Shape Mismatch in predicting new data point

learner · April 19, 2023, 6:09pm

For anyone facing this, after spending some quality time with the Python debugger I realized my samples from the posterior (not the predictive posterior) included samples of the data, obs. This + the fact that I did not specify anything in return_sites when I tried to sample from the predictive posterior then I think caused Pyro to believe I was for some reason trying to sample obs, which resulted in the dimension mismatch.

This is the correct way to sample predictions on heldout data:

predictive = Predictive(model, guide=guide, num_samples=100, return_sites=['g0', 'covs'])
samples = predictive(predictors, pheno)

oob_predictors = torch.rand([5, 3])
oob_data = torch.bernoulli(torch.sigmoid(0.2 + torch.matmul(oob_predictors, coefs)))

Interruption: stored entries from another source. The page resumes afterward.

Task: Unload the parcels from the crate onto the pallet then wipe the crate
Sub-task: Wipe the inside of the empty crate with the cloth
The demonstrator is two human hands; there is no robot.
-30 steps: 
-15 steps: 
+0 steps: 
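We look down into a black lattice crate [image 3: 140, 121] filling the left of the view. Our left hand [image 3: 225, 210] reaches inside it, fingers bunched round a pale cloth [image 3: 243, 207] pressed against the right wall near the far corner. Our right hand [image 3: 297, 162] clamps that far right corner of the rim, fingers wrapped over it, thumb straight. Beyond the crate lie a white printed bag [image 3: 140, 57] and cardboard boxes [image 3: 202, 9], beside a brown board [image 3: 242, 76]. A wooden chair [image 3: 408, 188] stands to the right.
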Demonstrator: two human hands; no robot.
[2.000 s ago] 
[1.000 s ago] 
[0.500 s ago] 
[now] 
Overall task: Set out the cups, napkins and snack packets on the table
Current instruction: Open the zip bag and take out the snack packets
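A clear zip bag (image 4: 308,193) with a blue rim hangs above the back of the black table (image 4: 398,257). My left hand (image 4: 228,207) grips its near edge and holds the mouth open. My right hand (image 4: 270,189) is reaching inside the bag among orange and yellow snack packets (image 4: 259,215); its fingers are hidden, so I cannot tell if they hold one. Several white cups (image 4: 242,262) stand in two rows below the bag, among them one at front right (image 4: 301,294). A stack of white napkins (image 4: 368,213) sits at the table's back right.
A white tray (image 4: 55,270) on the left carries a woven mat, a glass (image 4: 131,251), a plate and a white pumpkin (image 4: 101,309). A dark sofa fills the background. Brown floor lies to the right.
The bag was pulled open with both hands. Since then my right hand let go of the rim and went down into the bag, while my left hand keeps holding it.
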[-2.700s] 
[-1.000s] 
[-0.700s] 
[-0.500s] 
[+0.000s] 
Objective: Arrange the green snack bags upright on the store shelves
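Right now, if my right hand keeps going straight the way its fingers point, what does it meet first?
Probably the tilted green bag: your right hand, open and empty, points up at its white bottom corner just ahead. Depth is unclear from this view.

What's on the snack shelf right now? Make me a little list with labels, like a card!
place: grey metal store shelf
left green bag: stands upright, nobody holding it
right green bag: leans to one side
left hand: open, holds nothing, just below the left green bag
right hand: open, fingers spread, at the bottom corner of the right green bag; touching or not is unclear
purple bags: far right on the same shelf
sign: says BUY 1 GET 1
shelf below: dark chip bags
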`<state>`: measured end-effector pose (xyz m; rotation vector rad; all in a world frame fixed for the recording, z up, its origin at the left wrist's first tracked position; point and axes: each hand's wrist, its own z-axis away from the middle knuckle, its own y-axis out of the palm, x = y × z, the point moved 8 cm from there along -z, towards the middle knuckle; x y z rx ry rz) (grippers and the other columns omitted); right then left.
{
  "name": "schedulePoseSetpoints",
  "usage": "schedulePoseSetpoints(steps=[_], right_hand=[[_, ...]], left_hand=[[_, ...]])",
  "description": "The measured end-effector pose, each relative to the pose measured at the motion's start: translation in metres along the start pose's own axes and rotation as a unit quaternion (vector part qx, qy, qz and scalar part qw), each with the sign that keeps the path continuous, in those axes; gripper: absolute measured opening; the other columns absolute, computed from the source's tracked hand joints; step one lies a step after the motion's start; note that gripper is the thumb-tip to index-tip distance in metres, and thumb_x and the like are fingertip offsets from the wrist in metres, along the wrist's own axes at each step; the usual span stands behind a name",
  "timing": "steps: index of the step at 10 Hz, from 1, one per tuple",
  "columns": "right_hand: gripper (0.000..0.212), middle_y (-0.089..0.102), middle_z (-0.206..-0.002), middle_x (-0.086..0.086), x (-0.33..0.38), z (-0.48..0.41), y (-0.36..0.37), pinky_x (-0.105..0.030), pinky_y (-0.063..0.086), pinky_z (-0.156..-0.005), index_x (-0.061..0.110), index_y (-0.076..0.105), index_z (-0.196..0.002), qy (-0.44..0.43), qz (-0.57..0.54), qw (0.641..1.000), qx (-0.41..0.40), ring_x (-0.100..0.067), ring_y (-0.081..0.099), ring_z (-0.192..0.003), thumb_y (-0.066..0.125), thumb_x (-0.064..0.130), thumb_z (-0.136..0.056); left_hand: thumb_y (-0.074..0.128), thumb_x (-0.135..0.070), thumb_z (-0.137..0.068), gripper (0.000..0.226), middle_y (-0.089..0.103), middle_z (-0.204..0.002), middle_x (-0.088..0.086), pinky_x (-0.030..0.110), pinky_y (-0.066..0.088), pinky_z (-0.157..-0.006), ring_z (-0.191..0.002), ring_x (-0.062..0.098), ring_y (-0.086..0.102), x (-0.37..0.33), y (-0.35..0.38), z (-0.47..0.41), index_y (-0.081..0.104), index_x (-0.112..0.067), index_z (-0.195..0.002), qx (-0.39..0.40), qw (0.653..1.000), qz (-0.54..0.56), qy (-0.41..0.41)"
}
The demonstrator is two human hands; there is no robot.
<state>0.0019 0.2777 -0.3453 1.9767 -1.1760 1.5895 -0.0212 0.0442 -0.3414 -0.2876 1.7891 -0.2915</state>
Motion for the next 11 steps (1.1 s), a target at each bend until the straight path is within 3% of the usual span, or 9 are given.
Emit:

oob_predictive = Predictive(model, posterior_samples=samples, return_sites=['_RETURN'])
oob_preds = oob_predictive(oob_predictors, None)
np.mean(oob_preds['_RETURN'].numpy(), axis=0)
## array([0.15, 0.15, 0.41, 0.28, 0.19], dtype=float32)

(note the specifications of return_sites in both Predictive() objects and the use of None where I had previously passed pheno)